From:Christophe Grandsire <christophe.grandsire@...>
Date:Wednesday, November 7, 2001, 11:59
En réponse à Frank George Valoczy <valoczy@...>:

> > > > That's a common phenomenon across languages. Another good example > is > > Japanese "chibi" for "small". It just *sounds* little. :-) > > Like Hungarian /pitsi/ and /kitSi/ for small, /nOd^j/ and /bOro:/ for > large. >
My booklet about the structure of languages says that the survey about [i] as indicating smallness gives 42% of contrary facts. One of them from Hungarian, with kicsi: small (probably your /kitSi/) but apro (with an accent on the o, but I'm not sure whether it's Hungarian orthography): "extremely small". German has Riese: giant. Generally, phenomena of phonosymbolism tend to be restricted to language families, and full of exceptions. There is only one phenomenon that seems to spread among languages: it's the tendency of vocalism to go from front to back in expressive lists, or consonnantism to begin by stops and carry on by fricatives, or the words to get longer.

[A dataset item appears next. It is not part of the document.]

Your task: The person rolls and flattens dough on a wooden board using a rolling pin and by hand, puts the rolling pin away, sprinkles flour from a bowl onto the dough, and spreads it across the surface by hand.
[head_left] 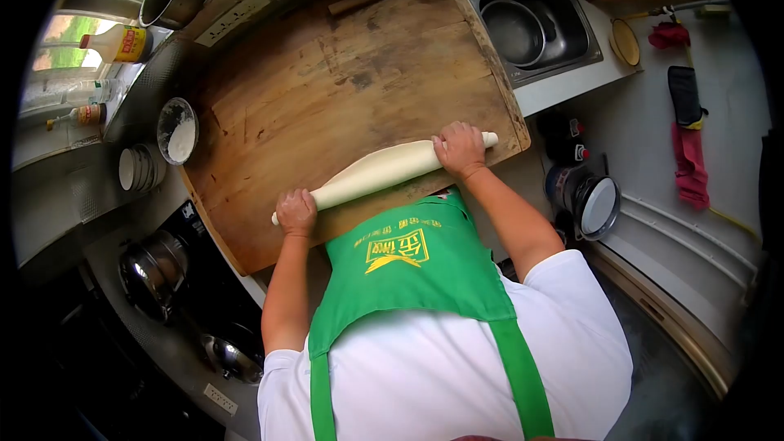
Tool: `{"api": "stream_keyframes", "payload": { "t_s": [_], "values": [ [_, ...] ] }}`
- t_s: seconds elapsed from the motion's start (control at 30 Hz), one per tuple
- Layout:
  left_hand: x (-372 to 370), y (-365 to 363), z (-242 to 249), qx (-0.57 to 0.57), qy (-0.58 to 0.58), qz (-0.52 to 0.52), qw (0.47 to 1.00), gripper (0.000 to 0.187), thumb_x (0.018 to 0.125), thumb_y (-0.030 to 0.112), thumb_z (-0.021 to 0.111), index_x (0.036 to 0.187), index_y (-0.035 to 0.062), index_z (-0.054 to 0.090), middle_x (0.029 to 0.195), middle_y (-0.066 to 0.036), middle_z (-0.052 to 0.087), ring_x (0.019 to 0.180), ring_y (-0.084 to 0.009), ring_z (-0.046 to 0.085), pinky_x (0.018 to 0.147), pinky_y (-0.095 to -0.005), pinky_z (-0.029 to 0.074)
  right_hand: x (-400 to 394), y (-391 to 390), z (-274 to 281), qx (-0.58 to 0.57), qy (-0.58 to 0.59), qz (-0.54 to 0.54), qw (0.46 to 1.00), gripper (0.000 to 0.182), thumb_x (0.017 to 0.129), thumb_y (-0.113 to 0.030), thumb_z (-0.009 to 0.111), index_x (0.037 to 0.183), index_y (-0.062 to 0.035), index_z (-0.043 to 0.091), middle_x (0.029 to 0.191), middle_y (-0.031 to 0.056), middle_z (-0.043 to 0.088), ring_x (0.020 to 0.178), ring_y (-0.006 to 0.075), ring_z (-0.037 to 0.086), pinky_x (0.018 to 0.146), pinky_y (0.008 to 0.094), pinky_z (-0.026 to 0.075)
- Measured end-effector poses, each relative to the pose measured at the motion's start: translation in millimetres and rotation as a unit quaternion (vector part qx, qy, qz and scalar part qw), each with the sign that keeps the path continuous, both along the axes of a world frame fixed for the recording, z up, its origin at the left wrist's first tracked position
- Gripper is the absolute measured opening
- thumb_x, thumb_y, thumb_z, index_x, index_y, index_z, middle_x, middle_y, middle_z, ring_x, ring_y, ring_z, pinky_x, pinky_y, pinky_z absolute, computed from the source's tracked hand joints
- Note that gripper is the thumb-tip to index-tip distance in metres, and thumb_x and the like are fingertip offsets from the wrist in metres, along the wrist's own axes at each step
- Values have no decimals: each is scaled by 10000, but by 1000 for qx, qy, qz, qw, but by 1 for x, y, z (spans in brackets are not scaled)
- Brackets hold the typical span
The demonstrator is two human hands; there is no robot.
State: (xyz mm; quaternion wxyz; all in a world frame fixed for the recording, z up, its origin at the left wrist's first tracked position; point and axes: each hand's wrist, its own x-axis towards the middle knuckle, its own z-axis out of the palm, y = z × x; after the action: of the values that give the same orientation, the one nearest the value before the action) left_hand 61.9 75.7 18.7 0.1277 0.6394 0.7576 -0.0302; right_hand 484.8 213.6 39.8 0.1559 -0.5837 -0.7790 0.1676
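Rolling pin (491,140) mostly hidden inside dough (382,171); bottle labels (131,45) illegible

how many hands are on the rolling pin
2. The left hand is on the dough-wrapped rolling pin close to its left end, and the right hand is close to its right end. Both are in plain view.

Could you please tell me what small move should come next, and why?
Probably roll the rolling pin gently forward: the dough is wrapped around it, the left hand and right hand are near its ends, and the board extends ahead.
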Motion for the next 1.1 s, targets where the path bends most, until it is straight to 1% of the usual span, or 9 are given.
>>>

I'm talking about expressions like English 'flip flop', 'by guess and by gosh', German 'klipp und klar', French 'bric-à-brac', 'prendre ses cliques et ses claques', Spanish 'tarde o temprano' (while the logic in the language would always put temprano: early, before tarde: late), Russian 'tam i sjam' ('there and here', while even for the Russian language you put what's near before what's far). The French 'tic-tac' (or even 'tic-tac-toc') for the sound of a clock is the same phenomenon. Christophe. http://rainbow.conlang.free.fr Take your life as a movie: do not let anybody else play the leading role.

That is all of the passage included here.